--- What the task asks ---
Copy all lines in the data that contain the string "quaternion".

[Stored items]

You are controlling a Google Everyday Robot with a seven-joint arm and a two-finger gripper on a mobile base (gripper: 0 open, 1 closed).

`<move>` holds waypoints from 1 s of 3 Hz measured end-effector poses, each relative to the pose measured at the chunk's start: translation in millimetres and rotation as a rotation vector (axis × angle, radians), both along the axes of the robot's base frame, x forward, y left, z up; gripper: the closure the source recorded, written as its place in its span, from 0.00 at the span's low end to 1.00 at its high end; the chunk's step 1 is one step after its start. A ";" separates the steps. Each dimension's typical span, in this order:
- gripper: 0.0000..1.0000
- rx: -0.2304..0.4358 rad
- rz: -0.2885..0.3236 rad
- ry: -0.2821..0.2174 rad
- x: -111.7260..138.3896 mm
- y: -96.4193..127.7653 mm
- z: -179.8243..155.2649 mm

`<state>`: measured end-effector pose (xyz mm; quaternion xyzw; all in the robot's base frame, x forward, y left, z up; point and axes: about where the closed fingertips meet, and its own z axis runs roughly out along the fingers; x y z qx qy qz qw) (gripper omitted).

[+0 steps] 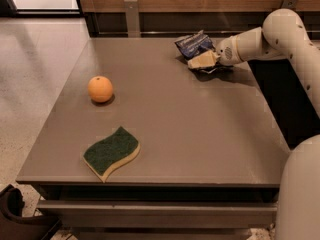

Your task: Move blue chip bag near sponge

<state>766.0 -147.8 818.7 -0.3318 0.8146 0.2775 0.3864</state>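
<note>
The blue chip bag is at the far right of the table, its wrinkled navy foil tilted up off the surface. My gripper reaches in from the right and is shut on the bag's lower edge, with its cream fingers in front of the bag. The sponge, green on top with a pale yellow base, lies flat near the table's front left, far from the bag.
An orange sits on the left part of the grey table. My white arm crosses the back right corner. A wooden wall with a metal post stands behind the table. A dark object is on the floor at the front left.
</note>
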 end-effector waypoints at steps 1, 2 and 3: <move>0.70 0.000 0.000 0.000 0.0 0.0 2.0; 0.93 0.000 0.000 0.000 0.0 0.1 2.5; 1.00 0.000 0.000 0.000 0.0 0.2 2.6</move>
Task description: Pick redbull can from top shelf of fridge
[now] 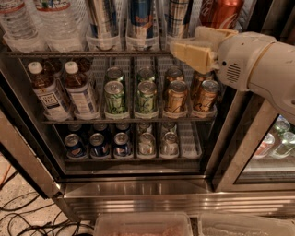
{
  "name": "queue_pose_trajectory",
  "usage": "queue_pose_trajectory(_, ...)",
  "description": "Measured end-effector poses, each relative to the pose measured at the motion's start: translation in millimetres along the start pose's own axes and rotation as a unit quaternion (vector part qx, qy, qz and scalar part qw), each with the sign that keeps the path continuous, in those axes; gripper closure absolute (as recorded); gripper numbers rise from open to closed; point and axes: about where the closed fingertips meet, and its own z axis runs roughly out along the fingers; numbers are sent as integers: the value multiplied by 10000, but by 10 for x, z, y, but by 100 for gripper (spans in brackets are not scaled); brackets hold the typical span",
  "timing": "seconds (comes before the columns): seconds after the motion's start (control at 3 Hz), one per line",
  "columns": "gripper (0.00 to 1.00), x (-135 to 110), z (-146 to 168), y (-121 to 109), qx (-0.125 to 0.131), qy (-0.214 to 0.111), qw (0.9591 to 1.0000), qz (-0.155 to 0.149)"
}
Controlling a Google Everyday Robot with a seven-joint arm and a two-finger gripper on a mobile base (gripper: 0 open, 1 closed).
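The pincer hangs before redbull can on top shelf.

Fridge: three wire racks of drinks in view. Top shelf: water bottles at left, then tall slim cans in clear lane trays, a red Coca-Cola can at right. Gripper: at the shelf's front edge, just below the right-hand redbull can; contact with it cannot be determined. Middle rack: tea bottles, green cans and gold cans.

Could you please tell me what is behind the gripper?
The gripper is at the top shelf's edge, hiding the foot of the right checked can; its body shows above.
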Motion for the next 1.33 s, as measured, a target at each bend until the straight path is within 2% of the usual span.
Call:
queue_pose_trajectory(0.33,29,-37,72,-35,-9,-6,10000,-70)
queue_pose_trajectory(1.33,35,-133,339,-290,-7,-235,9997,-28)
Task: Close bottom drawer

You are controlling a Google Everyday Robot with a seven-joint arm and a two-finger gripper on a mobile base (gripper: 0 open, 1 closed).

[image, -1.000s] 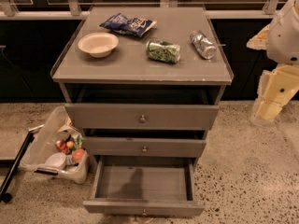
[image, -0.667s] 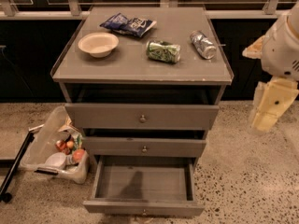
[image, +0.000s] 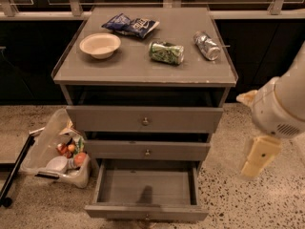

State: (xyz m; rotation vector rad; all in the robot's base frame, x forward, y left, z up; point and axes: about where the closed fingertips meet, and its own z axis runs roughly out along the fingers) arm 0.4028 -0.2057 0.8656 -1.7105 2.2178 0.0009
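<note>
Three drawers stack in the grey-brown cabinet (image: 143, 87) in front of me, and the bottom drawer (image: 124, 187) is pulled well out over the speckled floor (image: 248, 204). Its shallow box is open to view, with only a dark shadow on its bare base. A small round knob (image: 147, 217) sits at the middle of its slim front, right at the lower edge of what I can see. The middle drawer (image: 147, 150) and the top drawer (image: 144, 119) above it are pushed in, or close to it. On the cabinet's top there is a pale bowl (image: 100, 45) at the left, a blue snack bag (image: 131, 25) behind it, a green can (image: 166, 52) lying on its side near the centre, and a silver can (image: 207, 45) on its side to the right. The gripper (image: 259, 157) hangs off to the right of the cabinet, below the arm's (image: 279, 109) white rounded joint, at about the height of the middle drawer. It is well apart from the bottom drawer and touching nothing. Whether it is open or closed I cannot tell from here. On the floor to the left, just beside the cabinet, a clear plastic bin (image: 52, 149) holds a jumble of fruit and packets.
</note>
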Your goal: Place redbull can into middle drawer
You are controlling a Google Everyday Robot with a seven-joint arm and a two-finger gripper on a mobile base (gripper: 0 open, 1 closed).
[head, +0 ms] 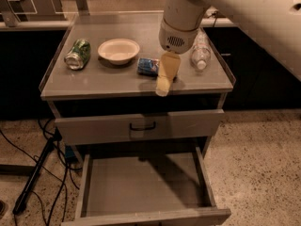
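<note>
Your gripper (162, 88) hung over the front edge of the cabinet top (94, 81), close beside the redbull can (146, 66).

The redbull can lay on its side between the bowl (118, 51) and the clear bottle (201, 51), its right end hidden behind your gripper. You could not tell whether the gripper was parted or closed, nor whether it touched the can. Below, the middle drawer (141, 185) stood pulled out under a shut drawer front (188, 124).
</note>
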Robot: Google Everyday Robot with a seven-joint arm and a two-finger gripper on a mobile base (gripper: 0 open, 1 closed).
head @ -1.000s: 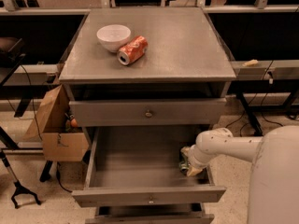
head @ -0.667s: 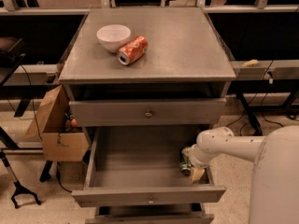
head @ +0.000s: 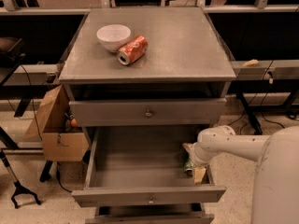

--- Solution for this problem ---
`<state>`: measured end-effector pose (xyz mm; quaternion xyzw; all in the robot's base frame, x forward, y left, z up; point and axes: about where the closed fingertips meet, and its own z axis runs roughly out along the fingers; x y z qx qy qz qw) (gripper omitted).
  "description": "Measured end-effector poses, each relative to the pose measured at the motion's start: translation in millimetres along the start pose's own axes and rotation as a unit quaternion (vector part qx, qy, qz and scalar part qw), each with the sign that keeps the path continuous, in those axes; gripper closure absolute (as recorded); gripper numbers rise from open to closed; point and axes: about where the closed fingertips meet, and its own z axis runs roughly out along the fingers; numbers are sent as integers: the value multiplied by 10000, but by 10 for x, z, y, but by 100 for gripper (spans in brackets are not scaled); brackets hold the typical span",

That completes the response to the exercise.